#### [Required action]
Lines with the string "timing" must each be copied from the listing.

<<<<

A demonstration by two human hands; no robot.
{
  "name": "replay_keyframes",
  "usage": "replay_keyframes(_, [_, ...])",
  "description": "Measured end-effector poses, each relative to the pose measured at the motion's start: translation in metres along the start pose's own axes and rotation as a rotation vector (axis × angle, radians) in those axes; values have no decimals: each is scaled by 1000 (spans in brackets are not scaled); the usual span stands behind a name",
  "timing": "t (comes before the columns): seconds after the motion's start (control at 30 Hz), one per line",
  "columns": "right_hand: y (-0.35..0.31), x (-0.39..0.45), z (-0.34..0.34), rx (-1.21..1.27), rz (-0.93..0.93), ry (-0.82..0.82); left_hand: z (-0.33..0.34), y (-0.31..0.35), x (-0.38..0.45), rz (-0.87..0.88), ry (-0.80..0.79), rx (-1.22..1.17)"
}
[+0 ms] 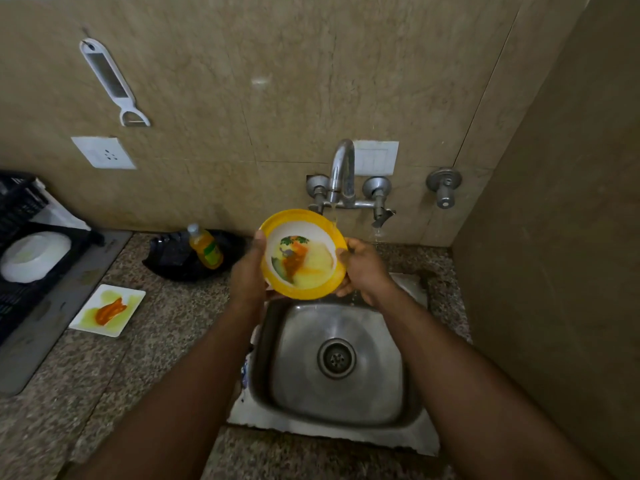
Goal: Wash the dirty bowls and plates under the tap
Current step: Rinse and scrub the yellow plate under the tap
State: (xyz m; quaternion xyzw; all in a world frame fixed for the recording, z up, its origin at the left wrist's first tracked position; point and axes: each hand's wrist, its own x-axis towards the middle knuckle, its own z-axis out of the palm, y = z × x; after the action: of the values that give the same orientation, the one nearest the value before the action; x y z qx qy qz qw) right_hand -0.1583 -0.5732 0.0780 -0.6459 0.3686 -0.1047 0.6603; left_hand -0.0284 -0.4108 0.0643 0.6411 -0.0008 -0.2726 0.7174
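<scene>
A round bowl [304,253] with a yellow rim and a white inside, smeared orange and yellow, is tilted toward me above the back of the steel sink [391,393]. My left hand [247,271] grips its left edge and my right hand [363,268] grips its right edge. Water runs from the tap [341,171] onto the bowl's upper right rim and drips off the bottom into the sink. A square white plate [107,310] with an orange and yellow smear lies on the counter to the left.
A bottle of yellow dish liquid [205,247] leans in a black tray [173,258] behind the counter. A black crate holding a white bowl [34,256] sits at far left. A wall stands close on the right. A peeler [110,79] hangs on the wall.
</scene>
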Motion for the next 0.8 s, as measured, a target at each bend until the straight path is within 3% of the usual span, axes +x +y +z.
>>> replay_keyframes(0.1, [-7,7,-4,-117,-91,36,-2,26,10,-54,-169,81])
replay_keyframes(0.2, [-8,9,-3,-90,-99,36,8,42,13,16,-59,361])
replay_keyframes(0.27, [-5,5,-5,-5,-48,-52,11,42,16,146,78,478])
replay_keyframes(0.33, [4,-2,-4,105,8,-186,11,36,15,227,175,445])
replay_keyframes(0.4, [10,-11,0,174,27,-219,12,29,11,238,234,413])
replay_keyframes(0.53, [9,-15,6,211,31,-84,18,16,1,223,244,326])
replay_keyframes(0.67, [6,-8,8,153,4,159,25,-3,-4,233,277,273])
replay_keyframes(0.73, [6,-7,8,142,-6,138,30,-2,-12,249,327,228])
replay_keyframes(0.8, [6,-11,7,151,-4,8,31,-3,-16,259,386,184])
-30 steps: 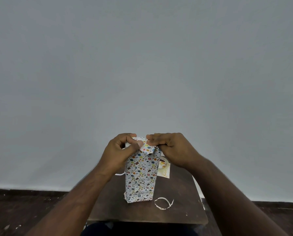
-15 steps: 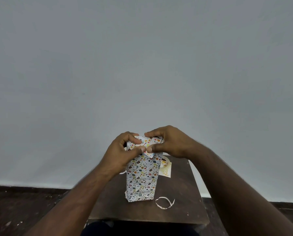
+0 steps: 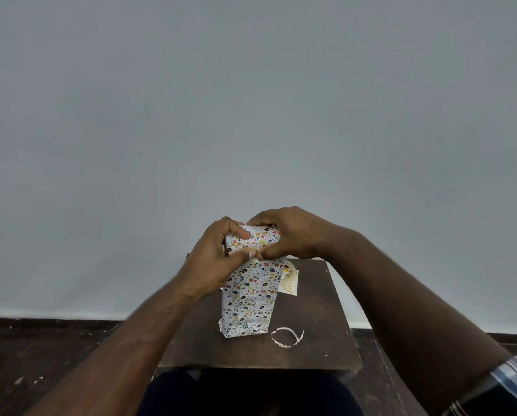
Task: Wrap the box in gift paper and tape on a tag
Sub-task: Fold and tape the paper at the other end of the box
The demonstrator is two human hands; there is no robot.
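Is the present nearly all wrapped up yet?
Nearly. The wrapped box stands on the small table, its sides already covered in patterned paper. Right now the left hand and right hand press down the top end flaps. The tag lies behind the box, not taped on yet.

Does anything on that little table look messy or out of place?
A curled white paper strip lies loose on the dark table beside the wrapped box. The wrap at the box's bottom left corner looks crumpled and sticks out. Nothing looks spilled.
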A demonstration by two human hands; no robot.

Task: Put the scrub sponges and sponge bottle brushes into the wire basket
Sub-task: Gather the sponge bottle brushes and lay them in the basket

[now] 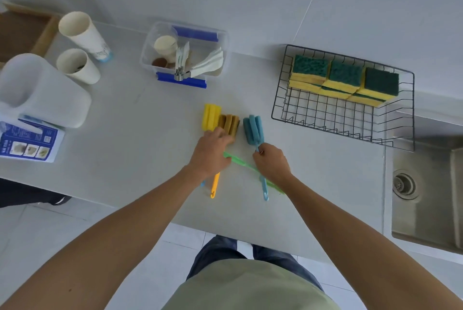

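The scrub sponges [344, 79] already sit in the wire basket [325, 119], beyond the right hand [271, 163]; that hand pinches the blue brush [253, 129] handle; the left hand [210, 153] closes over the yellow brush [211, 118] and brown brush [229, 123] on the desk [150, 159]; next, I judge, lifting them rightward into the basket.

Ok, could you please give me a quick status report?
Both hands, left and right, gripping brushes on counter. Sponges already in basket. Path clear.

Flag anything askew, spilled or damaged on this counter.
Nothing is spilled or visibly damaged. The only untidy spot: a green brush handle lies diagonally across the blue brush handle, beneath the right hand.
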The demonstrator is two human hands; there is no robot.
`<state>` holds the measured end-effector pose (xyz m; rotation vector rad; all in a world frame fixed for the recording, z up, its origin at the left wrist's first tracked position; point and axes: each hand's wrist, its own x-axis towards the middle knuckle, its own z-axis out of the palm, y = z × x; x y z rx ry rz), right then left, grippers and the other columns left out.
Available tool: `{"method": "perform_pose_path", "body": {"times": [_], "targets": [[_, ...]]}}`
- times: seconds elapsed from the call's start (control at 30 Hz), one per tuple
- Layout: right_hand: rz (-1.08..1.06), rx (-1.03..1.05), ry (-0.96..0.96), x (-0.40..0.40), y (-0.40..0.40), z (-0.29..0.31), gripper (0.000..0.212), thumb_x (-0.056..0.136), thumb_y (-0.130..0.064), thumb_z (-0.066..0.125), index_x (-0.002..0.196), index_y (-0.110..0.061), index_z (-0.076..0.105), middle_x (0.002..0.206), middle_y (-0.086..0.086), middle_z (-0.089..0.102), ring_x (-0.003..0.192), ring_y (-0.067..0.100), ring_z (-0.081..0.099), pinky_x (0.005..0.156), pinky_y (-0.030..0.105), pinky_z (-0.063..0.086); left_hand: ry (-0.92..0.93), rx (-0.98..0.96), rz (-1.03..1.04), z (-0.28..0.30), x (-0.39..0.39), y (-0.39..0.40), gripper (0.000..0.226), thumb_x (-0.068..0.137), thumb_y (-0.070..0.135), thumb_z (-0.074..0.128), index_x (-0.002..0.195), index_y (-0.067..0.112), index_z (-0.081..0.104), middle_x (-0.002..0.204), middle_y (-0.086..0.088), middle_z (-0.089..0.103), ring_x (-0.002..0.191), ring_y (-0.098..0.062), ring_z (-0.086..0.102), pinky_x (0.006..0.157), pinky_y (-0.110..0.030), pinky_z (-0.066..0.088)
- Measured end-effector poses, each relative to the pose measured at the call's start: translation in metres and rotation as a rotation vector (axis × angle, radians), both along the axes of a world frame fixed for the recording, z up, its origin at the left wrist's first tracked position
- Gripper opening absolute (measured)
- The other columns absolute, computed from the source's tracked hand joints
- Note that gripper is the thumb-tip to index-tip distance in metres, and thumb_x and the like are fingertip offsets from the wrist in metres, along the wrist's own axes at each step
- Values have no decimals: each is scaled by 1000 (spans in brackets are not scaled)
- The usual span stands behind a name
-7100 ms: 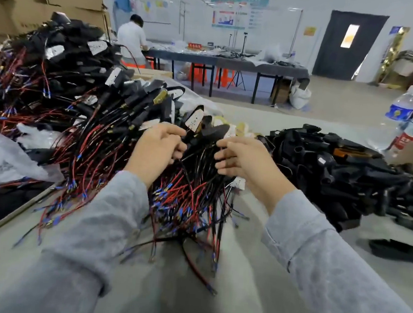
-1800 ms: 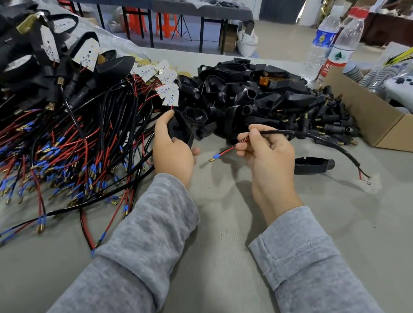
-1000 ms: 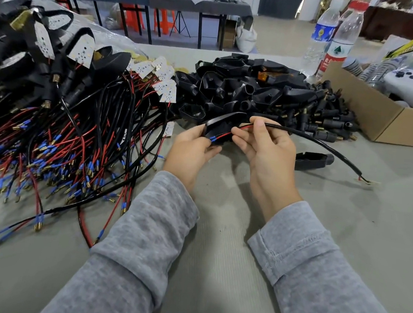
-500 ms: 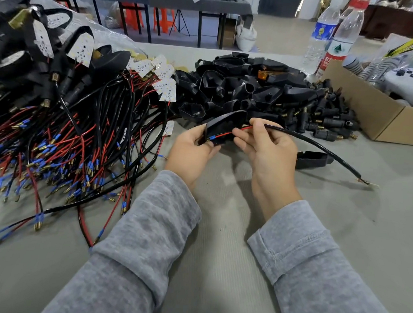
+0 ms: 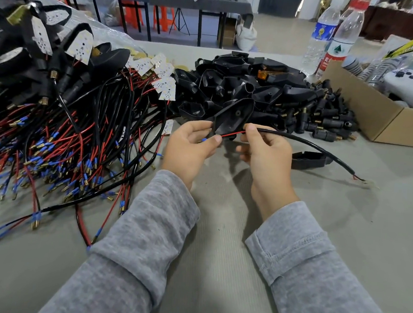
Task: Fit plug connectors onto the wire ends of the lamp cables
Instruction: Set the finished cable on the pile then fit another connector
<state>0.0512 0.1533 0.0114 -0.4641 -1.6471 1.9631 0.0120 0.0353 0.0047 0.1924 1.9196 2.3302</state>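
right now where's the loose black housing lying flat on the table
In the head view the loose black housing lies on the grey table just right of the right hand, under the black cable and in front of the cardboard box.

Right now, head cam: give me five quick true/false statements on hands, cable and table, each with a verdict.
1. The left hand holds a black plastic housing. True.
2. The right hand is empty. False: it grips the black cable, whose red wire runs toward the left hand.
3. The cable's far end lies on the grey table, right of the hands. True.
4. The cardboard box sits at the left edge. False: it is at the right, beside two water bottles.
5. The pile of red and black cables lies to the right of both hands. False: it lies to their left.
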Motion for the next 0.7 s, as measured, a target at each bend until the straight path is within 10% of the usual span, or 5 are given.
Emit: {"method": "perform_pose_path", "body": {"times": [0.17,0.4,0.7], "targets": [[-26,60,-53,-2,2,-3,19,97,-19,59,81,-13,65,68,-4,64,51,3,57,53,17,49,36,-15,-36,4,2,-2,25,83,6,74,101,21,66,105,-16,70,80,-14,69,72,-21,54],[-136,128,-73,-3,0,-3,10,96,-29,57,88,-23,60,88,2,68,87,24,68,81,43,56,279,-537,-59,-2,9,4,16,85,32,72,98,33,64,81,4,71,76,-11,65,79,-32,51],[-241,265,-56,-3,-1,-3,18,94,-27,58,80,-29,47,111,4,53,74,1,56,74,25,49,352,-689,-85,-3,11,8,28,90,37,63,113,24,56,87,5,68,78,-15,60,84,-43,50]]}}
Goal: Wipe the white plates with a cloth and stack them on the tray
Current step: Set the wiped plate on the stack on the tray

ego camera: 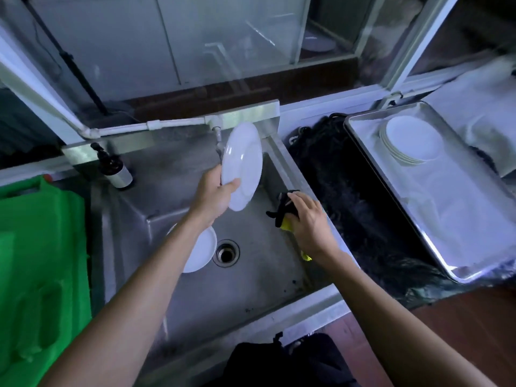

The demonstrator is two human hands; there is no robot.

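Left hand (215, 195) grips white plate (242, 166) by its lower edge, tilted upright over the sink (251, 289). Right hand (310, 222) fingers curl around black-yellow cloth (282, 212) beside it. Stacked plates (411, 141) sit on the tray (474, 247), right.

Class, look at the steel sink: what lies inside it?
Inside the sink lie a drain and a white plate beside it, partly covered by the left forearm, so whether more plates sit beneath it cannot be seen.
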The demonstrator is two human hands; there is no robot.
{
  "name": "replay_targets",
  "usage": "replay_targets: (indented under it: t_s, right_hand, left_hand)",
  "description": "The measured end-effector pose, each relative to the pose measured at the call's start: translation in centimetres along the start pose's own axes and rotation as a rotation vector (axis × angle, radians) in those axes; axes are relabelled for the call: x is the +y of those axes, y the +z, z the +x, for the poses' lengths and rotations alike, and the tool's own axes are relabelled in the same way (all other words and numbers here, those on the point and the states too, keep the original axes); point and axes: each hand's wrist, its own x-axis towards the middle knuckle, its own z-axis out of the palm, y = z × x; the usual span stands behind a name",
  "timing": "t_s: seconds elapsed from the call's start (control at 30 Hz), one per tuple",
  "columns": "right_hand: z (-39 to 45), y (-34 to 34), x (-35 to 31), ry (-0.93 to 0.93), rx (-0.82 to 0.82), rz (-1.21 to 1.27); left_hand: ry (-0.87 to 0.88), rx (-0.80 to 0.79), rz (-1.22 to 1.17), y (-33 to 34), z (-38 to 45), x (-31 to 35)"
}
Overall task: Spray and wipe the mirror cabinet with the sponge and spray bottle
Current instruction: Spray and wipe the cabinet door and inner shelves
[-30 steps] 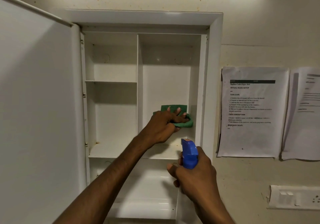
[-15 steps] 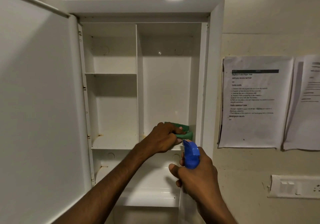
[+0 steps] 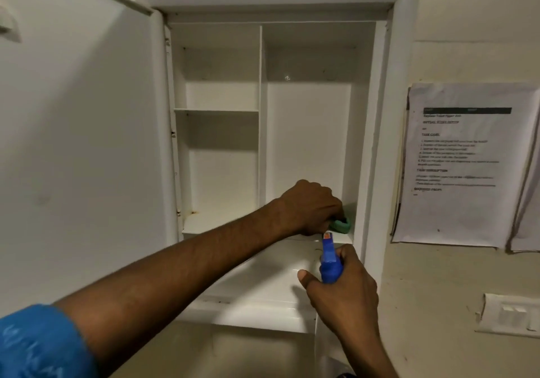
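Observation:
The white cabinet on the wall stands with its door swung open to the left. My left hand reaches into the right compartment and grips the green sponge, pressing it onto the shelf floor in the right corner. Most of the sponge is hidden under my fingers. Just below the shelf edge, my right hand holds the spray bottle by its neck; only its blue trigger head shows, pointing up at the shelf.
Inside, a vertical divider splits the cabinet, with a small shelf in the left half. Printed sheets hang on the wall to the right. A switch plate sits lower right.
My left hand slid the sponge down the back wall onto the shelf floor in the right corner. The right hand with the bottle stayed roughly where it was.

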Motion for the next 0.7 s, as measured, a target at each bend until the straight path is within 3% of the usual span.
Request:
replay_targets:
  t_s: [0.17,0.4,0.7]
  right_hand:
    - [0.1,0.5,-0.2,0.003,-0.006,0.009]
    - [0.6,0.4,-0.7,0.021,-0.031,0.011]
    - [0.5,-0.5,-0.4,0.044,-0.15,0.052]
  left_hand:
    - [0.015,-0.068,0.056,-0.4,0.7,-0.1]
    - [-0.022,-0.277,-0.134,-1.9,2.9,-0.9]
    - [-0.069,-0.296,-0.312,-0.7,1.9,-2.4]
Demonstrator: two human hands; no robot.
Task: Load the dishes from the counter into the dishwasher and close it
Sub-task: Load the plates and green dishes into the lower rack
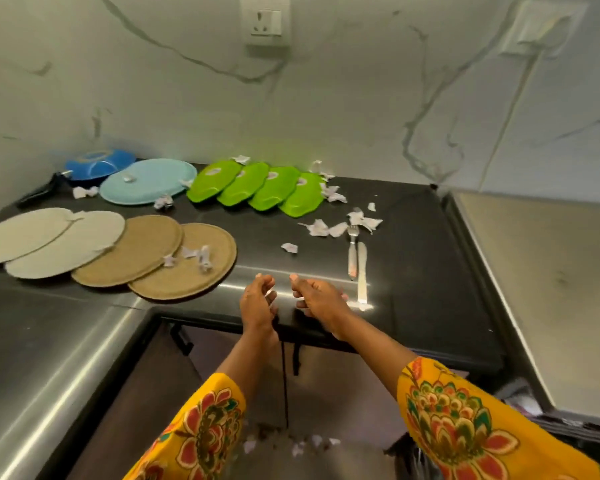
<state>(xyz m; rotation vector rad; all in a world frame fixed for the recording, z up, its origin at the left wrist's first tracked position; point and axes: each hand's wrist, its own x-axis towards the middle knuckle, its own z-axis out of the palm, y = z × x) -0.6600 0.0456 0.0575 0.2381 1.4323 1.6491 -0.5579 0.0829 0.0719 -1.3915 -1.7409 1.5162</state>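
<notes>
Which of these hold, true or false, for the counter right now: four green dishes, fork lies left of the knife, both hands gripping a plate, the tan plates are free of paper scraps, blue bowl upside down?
1. Four green dishes sit in an overlapping row. True.
2. The fork lies left of the knife. True.
3. Both hands grip a plate. False: the left hand and right hand hover near the counter edge with fingers loosely curled, holding nothing.
4. The tan plates are free of paper scraps. False: paper scraps lie on the nearest tan plate.
5. The blue bowl is upside down. True: its base ring faces up.
</notes>
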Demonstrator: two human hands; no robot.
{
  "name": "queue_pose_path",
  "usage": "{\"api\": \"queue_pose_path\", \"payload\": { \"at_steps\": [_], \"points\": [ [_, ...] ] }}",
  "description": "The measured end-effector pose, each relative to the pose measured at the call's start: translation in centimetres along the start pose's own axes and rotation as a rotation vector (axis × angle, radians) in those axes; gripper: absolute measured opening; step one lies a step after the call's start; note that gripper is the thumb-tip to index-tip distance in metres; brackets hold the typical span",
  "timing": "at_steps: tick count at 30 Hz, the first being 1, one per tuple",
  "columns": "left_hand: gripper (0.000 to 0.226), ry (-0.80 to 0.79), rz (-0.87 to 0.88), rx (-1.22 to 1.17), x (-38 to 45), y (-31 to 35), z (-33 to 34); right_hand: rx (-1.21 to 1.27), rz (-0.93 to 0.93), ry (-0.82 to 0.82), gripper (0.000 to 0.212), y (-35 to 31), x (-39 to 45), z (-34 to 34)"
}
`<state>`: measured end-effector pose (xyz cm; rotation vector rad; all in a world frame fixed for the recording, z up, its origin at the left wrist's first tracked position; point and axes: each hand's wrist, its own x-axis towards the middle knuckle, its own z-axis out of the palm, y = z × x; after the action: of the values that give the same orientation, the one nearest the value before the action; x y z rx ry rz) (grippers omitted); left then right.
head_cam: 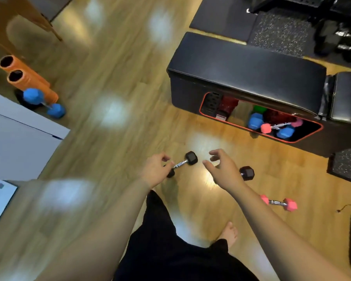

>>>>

#### [Exercise response]
  "timing": "t (comes before the columns): seconds after the motion's start (control at 30 Hz), one per line",
  "timing": "t_s: seconds elapsed from the call's start (control at 30 Hz), one per tuple",
  "timing": "at_steps: tick count at 30 Hz, the first being 1, one per tuple",

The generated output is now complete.